Luwu, Aletheia.id – Suasana hening dan khidmat menyelimuti Baruga Arung Senga, Belopa, Rabu, 2 Juli 2025. Dalam balutan busana adat, para pejabat Pemerintah Kabupaten Luwu memulai ritual budaya Mappacekke Wanua, sebuah tradisi sakral yang mengawali rangkaian peringatan Hari Jadi Kabupaten Luwu ke-66.
Bupati Luwu H. Patahudding, didampingi Wakil Bupati Muh. Dhevy Bijak Pawindu, Ketua DPRD Ahmad Gazali, dan para kepala OPD, hadir lengkap bersama jajaran Pemerintah Kabupaten Luwu. Mereka memulai prosesi dengan mallekke wae, ritual pengambilan air suci dari Bubung Parani, sumur khusus yang menjadi sumber kesakralan dalam adat.

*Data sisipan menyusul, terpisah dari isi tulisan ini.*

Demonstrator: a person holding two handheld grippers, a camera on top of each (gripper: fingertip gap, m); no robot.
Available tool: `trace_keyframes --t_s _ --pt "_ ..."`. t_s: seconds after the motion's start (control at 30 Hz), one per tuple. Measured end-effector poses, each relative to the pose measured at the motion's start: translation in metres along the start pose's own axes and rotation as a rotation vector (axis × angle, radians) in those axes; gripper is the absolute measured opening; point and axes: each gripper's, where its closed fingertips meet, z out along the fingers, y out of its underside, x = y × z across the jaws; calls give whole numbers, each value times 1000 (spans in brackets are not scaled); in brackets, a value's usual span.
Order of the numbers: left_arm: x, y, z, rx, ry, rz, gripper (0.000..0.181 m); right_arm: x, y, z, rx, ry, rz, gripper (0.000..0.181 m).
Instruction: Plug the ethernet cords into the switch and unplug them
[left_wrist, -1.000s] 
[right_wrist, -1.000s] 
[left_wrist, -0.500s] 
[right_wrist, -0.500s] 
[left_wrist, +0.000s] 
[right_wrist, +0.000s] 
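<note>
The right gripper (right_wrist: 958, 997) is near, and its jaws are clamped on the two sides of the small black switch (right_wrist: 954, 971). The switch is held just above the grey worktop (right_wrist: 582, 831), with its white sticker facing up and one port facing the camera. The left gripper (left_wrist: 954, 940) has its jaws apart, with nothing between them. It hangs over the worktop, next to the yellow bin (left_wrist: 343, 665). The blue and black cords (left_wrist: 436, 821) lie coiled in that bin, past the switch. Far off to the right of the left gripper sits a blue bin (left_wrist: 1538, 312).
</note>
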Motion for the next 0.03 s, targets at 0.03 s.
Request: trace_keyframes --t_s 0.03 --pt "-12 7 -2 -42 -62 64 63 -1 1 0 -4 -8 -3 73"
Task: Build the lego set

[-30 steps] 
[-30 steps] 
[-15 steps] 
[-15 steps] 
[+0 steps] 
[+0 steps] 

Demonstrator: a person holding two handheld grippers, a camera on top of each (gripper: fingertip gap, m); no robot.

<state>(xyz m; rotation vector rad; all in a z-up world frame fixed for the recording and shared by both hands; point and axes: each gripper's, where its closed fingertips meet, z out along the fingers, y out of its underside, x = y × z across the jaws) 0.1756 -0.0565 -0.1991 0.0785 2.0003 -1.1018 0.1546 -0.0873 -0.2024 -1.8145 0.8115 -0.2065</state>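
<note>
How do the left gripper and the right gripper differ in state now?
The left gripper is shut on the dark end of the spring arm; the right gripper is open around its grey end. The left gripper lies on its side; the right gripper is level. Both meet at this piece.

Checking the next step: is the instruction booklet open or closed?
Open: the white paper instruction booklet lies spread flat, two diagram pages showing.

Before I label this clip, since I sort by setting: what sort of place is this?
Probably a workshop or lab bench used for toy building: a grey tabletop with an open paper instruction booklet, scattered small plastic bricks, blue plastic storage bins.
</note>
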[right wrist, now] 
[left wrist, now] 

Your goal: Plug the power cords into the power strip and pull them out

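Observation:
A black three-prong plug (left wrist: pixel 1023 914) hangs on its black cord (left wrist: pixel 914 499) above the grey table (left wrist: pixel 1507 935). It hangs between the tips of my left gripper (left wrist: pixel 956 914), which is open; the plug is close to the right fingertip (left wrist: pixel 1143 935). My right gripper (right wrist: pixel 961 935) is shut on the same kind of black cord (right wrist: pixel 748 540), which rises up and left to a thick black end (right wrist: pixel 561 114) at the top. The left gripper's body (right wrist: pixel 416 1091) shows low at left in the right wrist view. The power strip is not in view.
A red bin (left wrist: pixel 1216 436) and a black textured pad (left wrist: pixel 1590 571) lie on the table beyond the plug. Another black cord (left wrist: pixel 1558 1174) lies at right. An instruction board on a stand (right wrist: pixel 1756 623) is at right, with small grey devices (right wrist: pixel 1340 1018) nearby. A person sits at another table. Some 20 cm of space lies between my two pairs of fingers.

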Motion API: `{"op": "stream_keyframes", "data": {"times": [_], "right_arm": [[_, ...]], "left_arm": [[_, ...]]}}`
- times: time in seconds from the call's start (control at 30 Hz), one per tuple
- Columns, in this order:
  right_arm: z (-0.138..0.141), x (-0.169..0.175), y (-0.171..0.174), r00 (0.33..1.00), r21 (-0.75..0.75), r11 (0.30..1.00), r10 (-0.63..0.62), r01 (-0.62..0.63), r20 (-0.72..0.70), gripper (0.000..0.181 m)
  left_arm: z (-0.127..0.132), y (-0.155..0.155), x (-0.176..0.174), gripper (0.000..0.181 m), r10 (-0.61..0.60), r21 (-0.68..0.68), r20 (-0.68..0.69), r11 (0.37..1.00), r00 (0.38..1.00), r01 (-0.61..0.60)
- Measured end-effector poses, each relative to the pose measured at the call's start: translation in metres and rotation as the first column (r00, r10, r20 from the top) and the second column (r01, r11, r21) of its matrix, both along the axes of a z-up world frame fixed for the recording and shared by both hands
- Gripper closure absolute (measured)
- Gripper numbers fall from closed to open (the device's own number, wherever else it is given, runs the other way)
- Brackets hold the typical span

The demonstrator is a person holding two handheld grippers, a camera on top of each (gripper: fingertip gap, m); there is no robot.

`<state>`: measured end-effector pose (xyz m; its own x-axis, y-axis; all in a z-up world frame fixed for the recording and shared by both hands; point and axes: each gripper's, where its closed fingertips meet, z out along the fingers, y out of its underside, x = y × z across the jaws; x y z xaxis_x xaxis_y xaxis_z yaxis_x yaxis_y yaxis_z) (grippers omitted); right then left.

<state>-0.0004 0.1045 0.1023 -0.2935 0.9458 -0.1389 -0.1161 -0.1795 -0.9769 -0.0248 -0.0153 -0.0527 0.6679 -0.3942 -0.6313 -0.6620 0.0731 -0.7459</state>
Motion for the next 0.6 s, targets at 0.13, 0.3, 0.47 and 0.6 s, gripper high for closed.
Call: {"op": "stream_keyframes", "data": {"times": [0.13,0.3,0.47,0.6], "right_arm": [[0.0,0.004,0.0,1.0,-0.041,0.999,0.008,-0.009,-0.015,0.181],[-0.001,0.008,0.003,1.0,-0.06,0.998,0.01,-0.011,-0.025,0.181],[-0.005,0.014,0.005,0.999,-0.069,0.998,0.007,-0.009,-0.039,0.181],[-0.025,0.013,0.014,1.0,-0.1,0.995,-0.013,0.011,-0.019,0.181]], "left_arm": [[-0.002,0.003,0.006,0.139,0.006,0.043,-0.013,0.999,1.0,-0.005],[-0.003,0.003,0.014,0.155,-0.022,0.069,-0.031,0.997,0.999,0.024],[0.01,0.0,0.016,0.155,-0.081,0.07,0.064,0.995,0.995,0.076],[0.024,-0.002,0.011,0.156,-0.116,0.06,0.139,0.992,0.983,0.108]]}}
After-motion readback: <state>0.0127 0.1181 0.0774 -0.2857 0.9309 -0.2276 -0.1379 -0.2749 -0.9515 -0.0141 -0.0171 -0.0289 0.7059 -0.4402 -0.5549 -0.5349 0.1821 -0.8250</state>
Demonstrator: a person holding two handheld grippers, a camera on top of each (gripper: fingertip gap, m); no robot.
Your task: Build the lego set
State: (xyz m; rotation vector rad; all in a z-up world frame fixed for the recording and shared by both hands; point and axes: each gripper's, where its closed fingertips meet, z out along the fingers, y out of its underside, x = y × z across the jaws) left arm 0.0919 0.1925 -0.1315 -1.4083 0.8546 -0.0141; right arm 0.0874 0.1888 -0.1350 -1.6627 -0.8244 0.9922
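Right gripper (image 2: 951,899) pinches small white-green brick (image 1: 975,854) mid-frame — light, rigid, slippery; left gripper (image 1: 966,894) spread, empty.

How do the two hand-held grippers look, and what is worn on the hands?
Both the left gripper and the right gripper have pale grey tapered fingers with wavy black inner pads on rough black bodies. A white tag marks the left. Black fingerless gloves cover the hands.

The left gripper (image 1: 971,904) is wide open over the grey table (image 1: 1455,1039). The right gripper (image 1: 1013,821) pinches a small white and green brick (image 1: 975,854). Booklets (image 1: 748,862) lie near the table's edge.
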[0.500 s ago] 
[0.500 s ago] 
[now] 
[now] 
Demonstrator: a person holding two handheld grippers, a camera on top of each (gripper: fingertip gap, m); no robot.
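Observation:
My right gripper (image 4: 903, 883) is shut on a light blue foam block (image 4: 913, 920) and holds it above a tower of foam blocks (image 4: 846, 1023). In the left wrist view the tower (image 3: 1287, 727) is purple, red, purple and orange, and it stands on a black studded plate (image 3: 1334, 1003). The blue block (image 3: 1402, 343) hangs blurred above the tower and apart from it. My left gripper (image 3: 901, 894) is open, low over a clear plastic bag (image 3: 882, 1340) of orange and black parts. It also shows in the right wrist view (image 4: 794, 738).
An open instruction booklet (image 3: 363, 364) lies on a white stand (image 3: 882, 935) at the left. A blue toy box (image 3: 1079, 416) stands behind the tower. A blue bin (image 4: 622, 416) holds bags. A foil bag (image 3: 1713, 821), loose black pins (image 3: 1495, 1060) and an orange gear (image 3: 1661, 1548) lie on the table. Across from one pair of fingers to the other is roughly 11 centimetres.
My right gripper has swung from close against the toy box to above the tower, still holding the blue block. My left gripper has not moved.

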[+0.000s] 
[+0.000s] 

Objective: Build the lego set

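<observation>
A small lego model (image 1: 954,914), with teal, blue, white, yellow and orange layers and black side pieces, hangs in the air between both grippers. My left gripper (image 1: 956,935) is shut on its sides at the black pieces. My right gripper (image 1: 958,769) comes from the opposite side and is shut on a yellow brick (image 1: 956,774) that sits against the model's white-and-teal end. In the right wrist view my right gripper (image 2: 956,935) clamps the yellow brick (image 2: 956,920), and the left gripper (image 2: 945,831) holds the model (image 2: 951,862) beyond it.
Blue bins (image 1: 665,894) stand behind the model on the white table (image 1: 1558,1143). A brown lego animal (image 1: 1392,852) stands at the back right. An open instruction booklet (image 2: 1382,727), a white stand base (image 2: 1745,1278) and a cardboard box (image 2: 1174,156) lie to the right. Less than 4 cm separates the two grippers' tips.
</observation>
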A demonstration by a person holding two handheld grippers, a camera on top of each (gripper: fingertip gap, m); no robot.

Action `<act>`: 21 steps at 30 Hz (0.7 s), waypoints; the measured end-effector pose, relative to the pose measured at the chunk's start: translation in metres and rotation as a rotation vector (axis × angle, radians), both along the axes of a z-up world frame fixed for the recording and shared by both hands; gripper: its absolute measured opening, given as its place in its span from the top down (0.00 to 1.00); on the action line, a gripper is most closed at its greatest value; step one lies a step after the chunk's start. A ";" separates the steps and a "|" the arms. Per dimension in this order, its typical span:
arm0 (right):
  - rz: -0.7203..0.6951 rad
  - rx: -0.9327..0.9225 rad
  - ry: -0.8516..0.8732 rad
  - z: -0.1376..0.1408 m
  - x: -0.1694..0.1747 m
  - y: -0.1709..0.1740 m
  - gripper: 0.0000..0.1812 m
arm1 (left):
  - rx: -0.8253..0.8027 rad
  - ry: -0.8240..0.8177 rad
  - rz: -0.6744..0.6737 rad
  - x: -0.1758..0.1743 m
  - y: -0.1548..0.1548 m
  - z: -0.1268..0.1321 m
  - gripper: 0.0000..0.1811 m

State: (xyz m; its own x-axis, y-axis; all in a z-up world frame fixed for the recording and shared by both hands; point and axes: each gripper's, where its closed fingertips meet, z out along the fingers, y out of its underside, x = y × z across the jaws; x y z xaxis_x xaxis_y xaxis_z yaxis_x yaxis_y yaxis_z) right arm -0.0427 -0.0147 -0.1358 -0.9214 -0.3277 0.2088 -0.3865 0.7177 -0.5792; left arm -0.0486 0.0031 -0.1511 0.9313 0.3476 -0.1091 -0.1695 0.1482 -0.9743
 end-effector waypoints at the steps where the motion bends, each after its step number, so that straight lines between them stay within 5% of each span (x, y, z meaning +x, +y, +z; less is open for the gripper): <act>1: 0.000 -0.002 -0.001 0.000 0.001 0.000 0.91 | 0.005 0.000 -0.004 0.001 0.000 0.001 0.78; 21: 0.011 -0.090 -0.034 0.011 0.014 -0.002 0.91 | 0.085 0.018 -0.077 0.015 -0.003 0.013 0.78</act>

Air yang diambil secara ritualistik itu kemudian diarak menuju Baruga menggunakan sinrangeng lakko, usungan adat yang dibopong di pangkuan seorang gadis tenna wette dara-belum balig, sebagai simbol kesucian. Prosesi ini diiringi dengan bunyi palluru gau, iringan musik dan atribut adat, yang menambah kekhidmatan suasana.
Air suci tersebut diletakkan di atas Lamming Pulaweng, singgasana kehormatan, sebagai lambang keseimbangan dan penghormatan terhadap nilai-nilai budaya. Dalam tradisi masyarakat Luwu, Mappacekke Wanua secara harfiah berarti “mendinginkan negeri”. Sebuah upaya spiritual dan sosial untuk meredakan ketegangan, merajut kembali ikatan persatuan yang mungkin renggang dalam kehidupan bermasyarakat.
Ini adalah upacara rekonsiliasi. Sebuah jalan untuk menata ulang keseimbangan hubungan sosial melalui semangat masseddi’ siri’, menyatukan harga diri kolektif. Tradisi ini diyakini akan memulihkan equilibrium sosial dan spiritual masyarakat, menciptakan harmoni yang kelak akan berbuah kedamaian dan kesejahteraan bersama.